Much of my year was taken up with events in Iraq and Afghanistan, where the systems left by the Americans and British have been under increasing threat.
In May, the capture by IS of the Iraqi city of Ramadi, 60 miles west of Baghdad, was deeply shocking, and demonstrated the savage effectiveness of the IS policy of butchering their prisoners: the Iraqi soldiers just ran for it.
Baghdad itself still seems completely secure, but nervous. The new Prime Minister, Haider al-Abadi, an impressive and active-minded man, was optimistic when I interviewed him immediately after the fall of Ramadi.
"I assure you we'll get it back soon," he said.
"What are we talking about - months?"
"No, no, I'm talking about days now." "Days?" "Yes."
Much of Ramadi has indeed been recaptured, with significant gains coming in recent days - but it is seven months since it fell.
Jihadist differences
In Afghanistan I watched the advance of the Taliban in Helmand province and elsewhere. Yet I was struck again and again by the differences between the Taliban and IS, which is getting a foothold in Afghanistan.
That has brought it into conflict with the Taliban, who have now sent some of their best fighters to combat them.
A senior Taliban figure, Manam Niazi, told me in September he was confident that Taliban fighters who had gone over to IS would soon return. That hasn't yet happened either.
In Libya the inability of the two rival governments, one in Tripoli and the other in Tobruk, to agree a coalition has also let IS in. There is as yet no sign that IS is taking the country over.
But the overthrow of Colonel Gaddafi in 2011 has opened the door to every form of instability. In July I watched the chaotic proceedings in Tripoli as nine of his followers were sentenced to death and others to long terms of imprisonment.
Still, Tripoli itself remains quiet, though kidnappings for ransom are on the rise.
Putin dominant
Almost exactly a year ago I travelled to Moscow for President Putin's annual press conference. It was a bravura affair lasting four hours, in which journalists could ask him anything, from his policies on Ukraine to how much he earns and who he is dating.

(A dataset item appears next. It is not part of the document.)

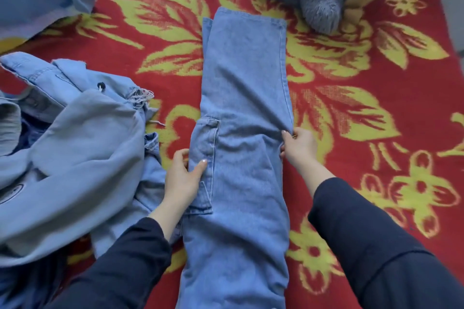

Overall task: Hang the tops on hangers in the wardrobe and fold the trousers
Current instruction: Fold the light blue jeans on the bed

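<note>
Both edges of the jeans (246, 108) are gripped mid-length — the left hand (182, 178) with thumb laid on top, the right hand (298, 145) pinching the side seam.

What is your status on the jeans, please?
Left hand, right hand grip jeans by side edges. Legs stacked lengthwise, no cross fold yet. Clothes pile crowds left side.

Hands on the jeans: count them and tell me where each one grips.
2. The left hand pinches the jeans at their left edge, beside the pocket; the right hand grips the right edge, slightly farther away. No others show.
</note>
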Available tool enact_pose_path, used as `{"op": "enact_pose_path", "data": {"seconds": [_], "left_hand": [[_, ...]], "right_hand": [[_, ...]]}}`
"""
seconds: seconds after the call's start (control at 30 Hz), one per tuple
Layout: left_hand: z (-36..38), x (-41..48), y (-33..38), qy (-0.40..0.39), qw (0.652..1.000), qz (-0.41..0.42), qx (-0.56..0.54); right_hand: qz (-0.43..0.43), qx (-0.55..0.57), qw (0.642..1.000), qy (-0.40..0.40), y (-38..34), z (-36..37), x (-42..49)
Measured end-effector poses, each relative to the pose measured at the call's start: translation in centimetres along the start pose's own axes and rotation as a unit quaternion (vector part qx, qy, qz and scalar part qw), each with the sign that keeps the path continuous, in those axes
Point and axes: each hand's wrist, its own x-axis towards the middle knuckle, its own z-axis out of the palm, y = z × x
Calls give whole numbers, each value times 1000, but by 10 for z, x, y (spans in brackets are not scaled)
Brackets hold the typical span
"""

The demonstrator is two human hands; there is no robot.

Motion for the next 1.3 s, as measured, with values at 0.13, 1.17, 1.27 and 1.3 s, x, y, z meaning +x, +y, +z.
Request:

I asked a question that I hoped might show which way Russia would be heading in 2015. It did.
Would Mr Putin, I asked, take this opportunity to tell the West that he didn't want a new Cold War? Any Western leader would have used it as a chance to turn on the charm. Not so Vladimir Putin.

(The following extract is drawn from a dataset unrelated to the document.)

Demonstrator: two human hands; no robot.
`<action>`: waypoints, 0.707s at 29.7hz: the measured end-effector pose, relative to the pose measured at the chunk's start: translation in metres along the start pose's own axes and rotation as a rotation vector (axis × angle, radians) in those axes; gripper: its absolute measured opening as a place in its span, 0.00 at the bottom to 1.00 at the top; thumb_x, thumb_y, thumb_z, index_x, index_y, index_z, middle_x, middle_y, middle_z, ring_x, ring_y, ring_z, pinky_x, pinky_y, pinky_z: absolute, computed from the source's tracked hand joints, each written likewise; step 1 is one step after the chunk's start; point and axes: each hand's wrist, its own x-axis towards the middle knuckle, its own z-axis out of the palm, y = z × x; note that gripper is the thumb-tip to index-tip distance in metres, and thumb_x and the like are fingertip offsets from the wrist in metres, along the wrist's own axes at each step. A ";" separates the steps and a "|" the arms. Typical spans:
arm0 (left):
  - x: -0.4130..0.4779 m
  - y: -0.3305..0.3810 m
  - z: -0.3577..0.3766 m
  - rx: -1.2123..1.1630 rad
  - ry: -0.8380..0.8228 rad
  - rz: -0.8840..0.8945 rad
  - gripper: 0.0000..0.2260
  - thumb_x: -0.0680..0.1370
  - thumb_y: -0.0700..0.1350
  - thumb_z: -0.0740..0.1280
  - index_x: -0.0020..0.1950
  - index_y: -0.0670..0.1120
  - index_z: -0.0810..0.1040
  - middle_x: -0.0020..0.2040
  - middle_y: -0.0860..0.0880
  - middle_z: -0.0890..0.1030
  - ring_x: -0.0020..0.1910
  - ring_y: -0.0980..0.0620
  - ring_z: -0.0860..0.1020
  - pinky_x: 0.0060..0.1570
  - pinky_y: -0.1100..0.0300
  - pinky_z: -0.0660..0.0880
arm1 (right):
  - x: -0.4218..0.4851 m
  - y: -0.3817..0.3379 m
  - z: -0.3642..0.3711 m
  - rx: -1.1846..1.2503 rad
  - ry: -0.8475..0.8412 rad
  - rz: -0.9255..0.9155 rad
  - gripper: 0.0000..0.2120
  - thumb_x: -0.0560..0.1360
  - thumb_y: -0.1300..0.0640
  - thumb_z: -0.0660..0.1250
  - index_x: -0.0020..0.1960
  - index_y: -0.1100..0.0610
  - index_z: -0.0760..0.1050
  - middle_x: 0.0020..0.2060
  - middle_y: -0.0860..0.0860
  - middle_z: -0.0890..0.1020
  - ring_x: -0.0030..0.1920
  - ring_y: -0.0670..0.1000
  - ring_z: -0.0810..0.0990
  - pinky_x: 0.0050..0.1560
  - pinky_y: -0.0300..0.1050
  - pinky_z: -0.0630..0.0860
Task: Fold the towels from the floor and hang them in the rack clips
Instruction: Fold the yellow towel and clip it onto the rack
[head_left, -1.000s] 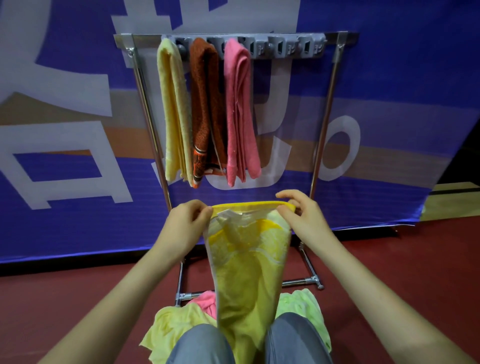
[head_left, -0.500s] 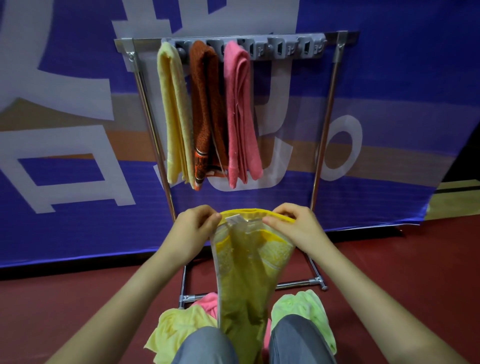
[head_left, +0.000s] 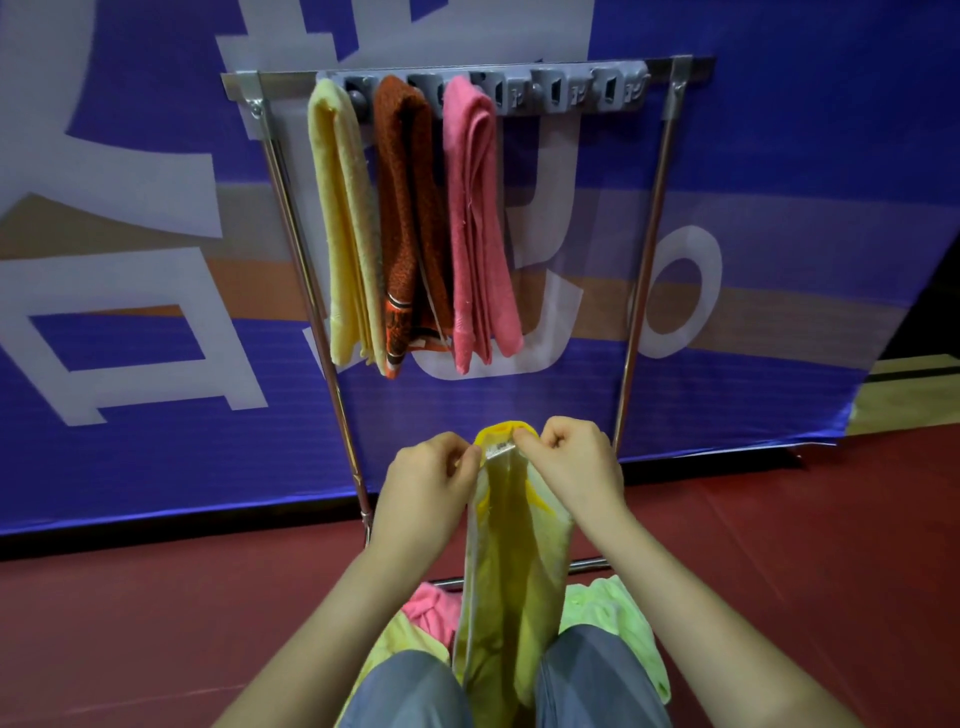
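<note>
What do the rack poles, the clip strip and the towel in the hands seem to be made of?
Rack poles: likely polished metal; they glint. Clip strip: probably moulded grey plastic, matte. Yellow towel, pinched by left hand and right hand: soft terry-like cloth, fuzzy, with limp folds.

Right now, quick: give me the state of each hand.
Left hand: closed, pinching the top edge of the yellow towel.
Right hand: closed, pinching the same edge.

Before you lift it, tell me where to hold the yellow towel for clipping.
Take the yellow towel by its gathered top edge, pinched from either side, as the left hand and right hand do. That edge is bunched narrow and the rest hangs straight down, so it should likely feed up into an empty clip.
</note>
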 end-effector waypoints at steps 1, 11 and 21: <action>-0.001 0.001 0.002 0.002 -0.002 -0.002 0.11 0.76 0.47 0.63 0.41 0.41 0.79 0.35 0.43 0.82 0.36 0.45 0.78 0.38 0.53 0.72 | 0.001 0.001 0.000 0.032 -0.015 0.013 0.22 0.68 0.49 0.67 0.24 0.56 0.60 0.20 0.51 0.64 0.29 0.53 0.66 0.29 0.45 0.59; -0.009 0.002 0.017 0.023 -0.052 0.009 0.11 0.77 0.48 0.61 0.44 0.42 0.79 0.37 0.43 0.82 0.38 0.44 0.78 0.38 0.55 0.70 | -0.001 0.005 0.009 0.286 -0.197 0.073 0.18 0.72 0.57 0.67 0.25 0.53 0.69 0.16 0.44 0.70 0.21 0.41 0.68 0.28 0.37 0.63; -0.019 -0.001 0.017 0.039 -0.103 0.042 0.14 0.71 0.55 0.67 0.44 0.43 0.78 0.36 0.45 0.81 0.38 0.46 0.79 0.40 0.50 0.75 | -0.014 0.002 0.017 0.397 -0.208 0.127 0.20 0.74 0.58 0.61 0.24 0.55 0.64 0.19 0.48 0.67 0.24 0.47 0.66 0.28 0.40 0.64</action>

"Russia," he said sternly, "has indeed contributed to the tension that we're seeing in the world, but only in the sense that it's protecting its national interests more and more robustly…. It's all about protecting our independence, our sovereignty, and our right to exist."
Some of what has happened in 2015 was affected by Mr Putin's obsession with making Russia feel like a superpower again.

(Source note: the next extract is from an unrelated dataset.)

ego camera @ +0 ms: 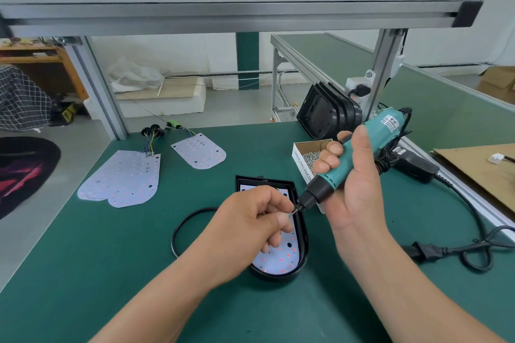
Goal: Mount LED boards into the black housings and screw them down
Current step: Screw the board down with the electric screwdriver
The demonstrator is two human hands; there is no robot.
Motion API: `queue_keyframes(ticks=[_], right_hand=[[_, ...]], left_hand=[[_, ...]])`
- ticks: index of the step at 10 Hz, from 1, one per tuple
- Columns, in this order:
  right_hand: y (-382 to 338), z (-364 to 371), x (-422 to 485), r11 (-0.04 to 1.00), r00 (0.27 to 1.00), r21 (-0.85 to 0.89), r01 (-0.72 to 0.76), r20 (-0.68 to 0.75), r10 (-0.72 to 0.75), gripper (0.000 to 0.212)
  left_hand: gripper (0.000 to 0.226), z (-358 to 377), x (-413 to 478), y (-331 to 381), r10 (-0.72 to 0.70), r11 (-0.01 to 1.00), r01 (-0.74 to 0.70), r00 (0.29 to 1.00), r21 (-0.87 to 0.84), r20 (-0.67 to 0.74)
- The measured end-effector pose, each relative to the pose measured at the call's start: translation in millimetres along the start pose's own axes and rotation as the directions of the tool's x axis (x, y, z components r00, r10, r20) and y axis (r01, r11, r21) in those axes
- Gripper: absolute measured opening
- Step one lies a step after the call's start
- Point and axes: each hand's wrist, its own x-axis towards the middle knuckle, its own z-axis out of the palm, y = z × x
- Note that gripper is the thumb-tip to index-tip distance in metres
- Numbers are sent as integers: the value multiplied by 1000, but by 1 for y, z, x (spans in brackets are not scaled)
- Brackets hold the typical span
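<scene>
**A:** Well, nearest us, low in the middle of the frame, our left hand (259,220) is curled, thumb and forefinger pinched at the tip of the electric screwdriver (359,153).

**B:** Pinching a screw (290,213), we think; it's too small to make out. Our right hand (354,184) wraps the teal barrel and holds it tilted.

**A:** Under both, the black housing (302,234) lies flat on the green mat (83,273), with an LED board (281,256) seated inside.

**B:** Neither hand steadies it. If we press off-centre, the housing could skate and the bit could gouge the board.

**A:** Or the screw could drop among the LEDs.

**B:** Behind, right of centre, sits the screw box (309,153). At centre left lie the spare LED boards (125,178), and above the box is a stack of housings (326,114).

**A:** At right, the cord (468,209) could tug our driver sideways.
</scene>
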Motion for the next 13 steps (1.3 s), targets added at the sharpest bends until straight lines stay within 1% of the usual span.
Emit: queue_keyframes(ticks=[3, 6, 9, 10, 11, 12, 13], right_hand=[[2, -4, 3, 1000, 999, 17, -12, -44, 13, 26], [3, -6, 3, 999, 999, 27, -19, -45, 21, 26], [3, -4, 2, 1000, 999, 0, -10, -49, 10, 24], [3, -3, 1, 999, 1000, -36, -4, -8, 4, 24], [3, -1, 0, 997, 999, -79, 22, 50, -19, 23], [4, -1, -1, 992, 997, -116, 38, 77, -29, 22], [5, -2, 0, 991, 996, -125, 37, 81, -27, 22]], left_hand=[[22, -1, 0, 0, 7, 999, -6, 1000, 43, -23], [28, -1, 0, -1, -4, 999, 5, 1000, 50, -23], [20, -2, 2, -4, -2, 1000, 3, 1000, -13, 13], [19, 1, 2, -5, 9, 1000, -9, 1000, 8, -16], [24, 4, 0, -8, 31, 995, -25, 998, 99, -54], [21, 8, -3, -8, 61, 981, -48, 996, 190, -67], [21, 9, -3, -7, 74, 979, -58, 994, 197, -78]])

It became clear that his takeover of Crimea in 2014 is now permanent. I went back to Crimea in March, and found it was entirely quiet.
Sergey Aksyonov, whose alleged gangland connections didn't prevent Russia from making him Crimea's prime minister, put it bluntly: "Crimea will never be part of Ukraine. The decision has been made once and for all."
People there do indeed seem to have accepted the switch from Ukrainian to Russian ownership.
International sanctions over Crimea are making life increasingly hard for ordinary Russians. But in 2015 Russia came back into the mainstream of international politics.
In October I saw Vladimir Putin brilliantly take control of a summit in Paris between France, Germany, Russia and Ukraine.
It was supposed to be about Ukraine, but it became a platform for Mr Putin to line up with Western countries in attacking IS in Syria.
It was a clever stroke - but will it help to destroy IS? In Iraq, in Syria, in Afghanistan, in Libya, IS has moved ahead this year.
But in spite of the chaotic responses there, I suspect that a new and often mutually hostile coalition that includes the West, Russia, Iran and Saudi Arabia will start to make inroads into IS's achievements in 2016.